#### Records for this task

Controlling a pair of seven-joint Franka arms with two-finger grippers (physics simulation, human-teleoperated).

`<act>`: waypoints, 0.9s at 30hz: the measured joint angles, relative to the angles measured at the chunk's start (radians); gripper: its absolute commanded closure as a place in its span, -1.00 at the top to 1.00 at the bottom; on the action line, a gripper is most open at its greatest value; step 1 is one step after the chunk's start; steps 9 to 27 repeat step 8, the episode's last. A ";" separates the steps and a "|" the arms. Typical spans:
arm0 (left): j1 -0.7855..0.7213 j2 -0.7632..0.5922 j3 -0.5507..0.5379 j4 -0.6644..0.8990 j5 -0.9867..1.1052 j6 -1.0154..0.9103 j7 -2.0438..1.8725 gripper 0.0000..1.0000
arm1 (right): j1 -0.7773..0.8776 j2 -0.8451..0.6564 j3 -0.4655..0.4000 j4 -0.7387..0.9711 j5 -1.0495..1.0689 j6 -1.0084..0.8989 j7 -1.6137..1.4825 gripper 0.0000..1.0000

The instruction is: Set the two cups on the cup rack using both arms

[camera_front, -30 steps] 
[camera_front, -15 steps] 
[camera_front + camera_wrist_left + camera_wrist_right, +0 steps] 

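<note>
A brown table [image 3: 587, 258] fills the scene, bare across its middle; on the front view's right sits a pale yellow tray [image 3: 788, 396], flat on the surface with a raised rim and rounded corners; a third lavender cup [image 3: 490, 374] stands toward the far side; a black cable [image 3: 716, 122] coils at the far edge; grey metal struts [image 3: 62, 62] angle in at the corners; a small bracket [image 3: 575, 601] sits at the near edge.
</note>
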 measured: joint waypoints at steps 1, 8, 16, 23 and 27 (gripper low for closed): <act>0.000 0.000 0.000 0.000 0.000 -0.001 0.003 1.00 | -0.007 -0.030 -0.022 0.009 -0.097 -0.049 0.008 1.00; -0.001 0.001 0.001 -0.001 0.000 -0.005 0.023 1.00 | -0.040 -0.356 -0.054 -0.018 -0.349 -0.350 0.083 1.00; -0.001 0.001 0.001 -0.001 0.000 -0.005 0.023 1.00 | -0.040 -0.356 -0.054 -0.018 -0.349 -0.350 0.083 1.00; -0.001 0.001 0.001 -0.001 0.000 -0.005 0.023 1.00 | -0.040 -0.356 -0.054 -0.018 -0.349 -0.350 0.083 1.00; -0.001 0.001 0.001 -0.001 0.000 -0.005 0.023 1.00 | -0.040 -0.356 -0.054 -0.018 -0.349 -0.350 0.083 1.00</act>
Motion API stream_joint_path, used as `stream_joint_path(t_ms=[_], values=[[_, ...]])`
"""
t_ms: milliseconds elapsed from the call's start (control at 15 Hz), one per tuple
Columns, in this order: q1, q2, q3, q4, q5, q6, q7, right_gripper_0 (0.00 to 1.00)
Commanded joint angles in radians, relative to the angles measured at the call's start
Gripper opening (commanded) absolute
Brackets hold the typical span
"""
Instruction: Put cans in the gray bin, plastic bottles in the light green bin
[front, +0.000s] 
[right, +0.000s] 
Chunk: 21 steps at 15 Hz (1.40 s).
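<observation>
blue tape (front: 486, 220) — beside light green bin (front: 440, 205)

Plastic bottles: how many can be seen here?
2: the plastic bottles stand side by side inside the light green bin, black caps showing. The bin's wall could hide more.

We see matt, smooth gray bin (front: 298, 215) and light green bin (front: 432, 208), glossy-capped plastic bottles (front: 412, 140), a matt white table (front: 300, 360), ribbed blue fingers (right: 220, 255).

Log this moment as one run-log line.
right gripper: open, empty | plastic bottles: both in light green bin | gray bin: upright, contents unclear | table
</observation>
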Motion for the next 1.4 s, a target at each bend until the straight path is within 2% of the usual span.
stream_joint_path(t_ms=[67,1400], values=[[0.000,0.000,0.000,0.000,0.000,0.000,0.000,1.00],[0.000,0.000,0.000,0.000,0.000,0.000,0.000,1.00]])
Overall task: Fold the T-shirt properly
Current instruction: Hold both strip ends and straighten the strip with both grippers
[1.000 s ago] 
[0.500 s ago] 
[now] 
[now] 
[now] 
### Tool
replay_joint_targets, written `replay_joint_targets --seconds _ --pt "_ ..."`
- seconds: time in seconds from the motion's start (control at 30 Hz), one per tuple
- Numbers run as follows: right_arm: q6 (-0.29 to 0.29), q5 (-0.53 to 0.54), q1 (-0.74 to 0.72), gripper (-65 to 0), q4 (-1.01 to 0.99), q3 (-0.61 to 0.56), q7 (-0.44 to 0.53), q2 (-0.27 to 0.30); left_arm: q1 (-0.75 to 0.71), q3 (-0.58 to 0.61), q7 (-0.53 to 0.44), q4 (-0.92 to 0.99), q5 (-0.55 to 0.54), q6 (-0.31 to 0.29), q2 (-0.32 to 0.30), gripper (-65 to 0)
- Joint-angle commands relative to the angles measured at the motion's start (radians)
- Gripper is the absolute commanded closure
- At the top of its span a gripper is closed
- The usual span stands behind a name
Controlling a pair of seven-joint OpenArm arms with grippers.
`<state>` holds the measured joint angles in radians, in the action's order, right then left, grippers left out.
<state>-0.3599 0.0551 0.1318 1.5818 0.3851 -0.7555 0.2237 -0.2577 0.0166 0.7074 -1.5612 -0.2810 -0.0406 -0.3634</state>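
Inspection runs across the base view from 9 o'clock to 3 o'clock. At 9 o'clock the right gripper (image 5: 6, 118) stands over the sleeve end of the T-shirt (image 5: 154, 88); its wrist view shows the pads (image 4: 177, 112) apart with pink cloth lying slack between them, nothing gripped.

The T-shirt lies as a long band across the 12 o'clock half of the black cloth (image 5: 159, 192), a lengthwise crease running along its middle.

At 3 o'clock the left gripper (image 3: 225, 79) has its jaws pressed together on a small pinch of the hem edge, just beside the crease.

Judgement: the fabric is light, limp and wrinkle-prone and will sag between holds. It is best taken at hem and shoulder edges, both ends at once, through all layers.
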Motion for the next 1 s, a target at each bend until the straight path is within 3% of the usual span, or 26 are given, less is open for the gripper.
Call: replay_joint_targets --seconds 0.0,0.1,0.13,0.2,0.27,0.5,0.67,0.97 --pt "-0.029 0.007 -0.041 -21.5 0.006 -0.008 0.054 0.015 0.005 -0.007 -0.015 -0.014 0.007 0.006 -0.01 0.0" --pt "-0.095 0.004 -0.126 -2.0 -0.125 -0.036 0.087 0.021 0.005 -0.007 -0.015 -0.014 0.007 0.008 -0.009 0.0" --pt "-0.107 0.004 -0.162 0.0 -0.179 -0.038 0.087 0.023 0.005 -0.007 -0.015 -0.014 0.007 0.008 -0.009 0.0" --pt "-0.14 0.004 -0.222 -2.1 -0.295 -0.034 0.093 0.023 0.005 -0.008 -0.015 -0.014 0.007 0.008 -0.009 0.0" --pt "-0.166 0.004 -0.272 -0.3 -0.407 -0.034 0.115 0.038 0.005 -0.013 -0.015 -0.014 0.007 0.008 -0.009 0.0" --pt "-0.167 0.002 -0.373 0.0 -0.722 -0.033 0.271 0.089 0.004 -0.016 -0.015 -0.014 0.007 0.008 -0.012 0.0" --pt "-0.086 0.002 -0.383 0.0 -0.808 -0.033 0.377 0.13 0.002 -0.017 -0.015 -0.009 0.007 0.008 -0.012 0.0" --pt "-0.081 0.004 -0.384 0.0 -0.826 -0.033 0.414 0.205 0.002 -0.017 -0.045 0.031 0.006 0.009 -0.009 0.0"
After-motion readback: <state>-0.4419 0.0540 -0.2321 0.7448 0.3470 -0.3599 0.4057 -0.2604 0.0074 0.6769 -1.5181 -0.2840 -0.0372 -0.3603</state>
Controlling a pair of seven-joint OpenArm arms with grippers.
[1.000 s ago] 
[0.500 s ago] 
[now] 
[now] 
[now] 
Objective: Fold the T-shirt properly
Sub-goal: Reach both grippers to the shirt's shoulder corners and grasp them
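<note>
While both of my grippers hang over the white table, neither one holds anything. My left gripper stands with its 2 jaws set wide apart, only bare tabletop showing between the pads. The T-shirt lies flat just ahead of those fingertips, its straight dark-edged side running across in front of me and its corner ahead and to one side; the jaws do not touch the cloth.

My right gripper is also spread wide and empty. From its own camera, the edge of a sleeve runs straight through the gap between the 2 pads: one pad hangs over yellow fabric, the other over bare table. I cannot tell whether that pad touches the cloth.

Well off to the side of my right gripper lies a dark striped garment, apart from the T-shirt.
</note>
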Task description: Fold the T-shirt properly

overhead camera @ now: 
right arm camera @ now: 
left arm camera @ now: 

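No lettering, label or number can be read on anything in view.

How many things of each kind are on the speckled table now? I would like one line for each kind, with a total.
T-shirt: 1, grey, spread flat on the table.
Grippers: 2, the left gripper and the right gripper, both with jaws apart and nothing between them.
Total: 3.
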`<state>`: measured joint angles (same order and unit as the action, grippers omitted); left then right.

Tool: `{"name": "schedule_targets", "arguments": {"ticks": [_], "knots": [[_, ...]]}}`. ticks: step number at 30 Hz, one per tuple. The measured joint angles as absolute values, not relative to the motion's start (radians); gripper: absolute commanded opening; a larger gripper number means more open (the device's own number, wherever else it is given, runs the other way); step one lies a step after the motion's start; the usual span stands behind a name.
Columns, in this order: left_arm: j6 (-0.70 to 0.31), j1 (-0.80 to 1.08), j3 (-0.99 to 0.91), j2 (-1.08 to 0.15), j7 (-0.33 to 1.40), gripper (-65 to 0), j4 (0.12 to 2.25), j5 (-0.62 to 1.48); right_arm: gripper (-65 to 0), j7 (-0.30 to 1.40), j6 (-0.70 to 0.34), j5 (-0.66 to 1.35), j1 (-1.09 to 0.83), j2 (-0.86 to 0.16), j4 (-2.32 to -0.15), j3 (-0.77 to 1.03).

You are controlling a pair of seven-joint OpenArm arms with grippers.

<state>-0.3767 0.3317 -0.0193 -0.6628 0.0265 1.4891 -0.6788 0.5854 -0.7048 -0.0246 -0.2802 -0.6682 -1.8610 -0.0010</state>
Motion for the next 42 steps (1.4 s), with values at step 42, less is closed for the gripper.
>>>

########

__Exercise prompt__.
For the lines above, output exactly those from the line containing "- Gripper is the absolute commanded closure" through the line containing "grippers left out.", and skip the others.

__Response to the exercise__.
- Gripper is the absolute commanded closure
- At the top of its span a gripper is closed
- The usual span stands behind a name
Controlling a pair of seven-joint OpenArm arms with grippers.
`<state>` holds the measured joint angles in radians, in the action's order, right then left, grippers left out.

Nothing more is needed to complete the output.